PROBLEM DESCRIPTION
Before anything else, drop the pictures; then return exactly the lines from the top of the listing through the line with "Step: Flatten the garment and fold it".

PROVIDED MATERIAL
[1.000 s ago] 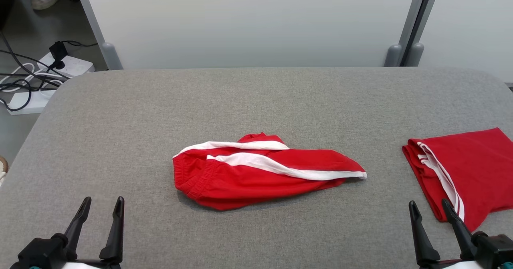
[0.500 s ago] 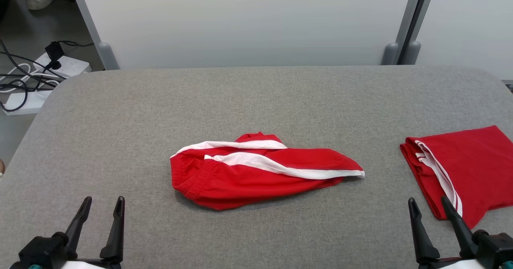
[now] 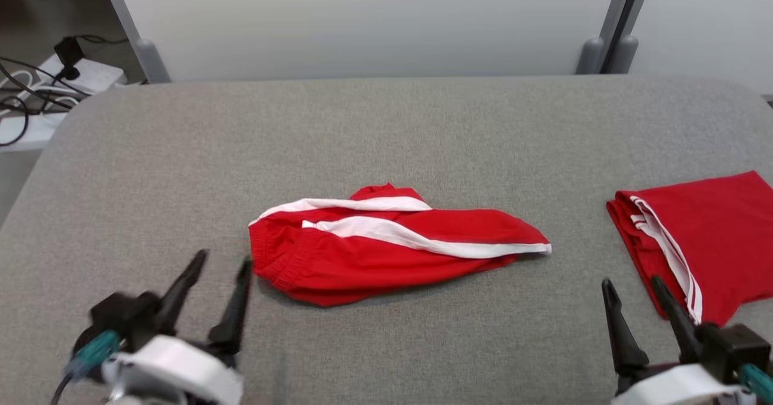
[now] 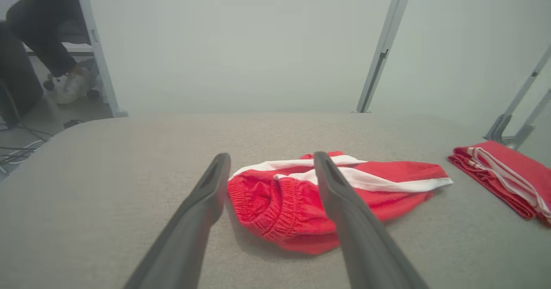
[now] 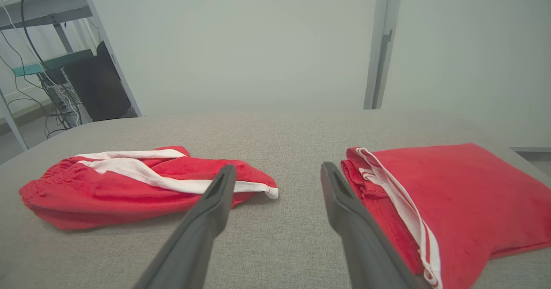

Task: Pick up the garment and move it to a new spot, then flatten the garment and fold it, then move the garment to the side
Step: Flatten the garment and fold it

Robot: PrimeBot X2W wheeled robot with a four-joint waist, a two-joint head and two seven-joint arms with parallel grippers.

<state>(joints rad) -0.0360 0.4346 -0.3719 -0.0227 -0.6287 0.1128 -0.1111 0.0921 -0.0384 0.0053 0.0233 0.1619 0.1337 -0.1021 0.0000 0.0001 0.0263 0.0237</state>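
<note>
Quick count: two red garments with white stripes, a crumpled one mid-frame and a folded one at the right edge. Two grippers, left gripper lower left and right gripper lower right (two dark fingers each, so four total). One grey table under everything

My left pincer sits at the lower left of the head view. Its two dark fingers are spread wide and lean right, and the white wrist behind them is blurred (teal trim on its side). My right pincer is at the lower right, its fingers equally wide, leaning slightly left. Both are empty.
</note>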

RESPONSE AREA
[1.000 s ago] 
[0.500 s ago] 
[now] 
[now] 
[now] 

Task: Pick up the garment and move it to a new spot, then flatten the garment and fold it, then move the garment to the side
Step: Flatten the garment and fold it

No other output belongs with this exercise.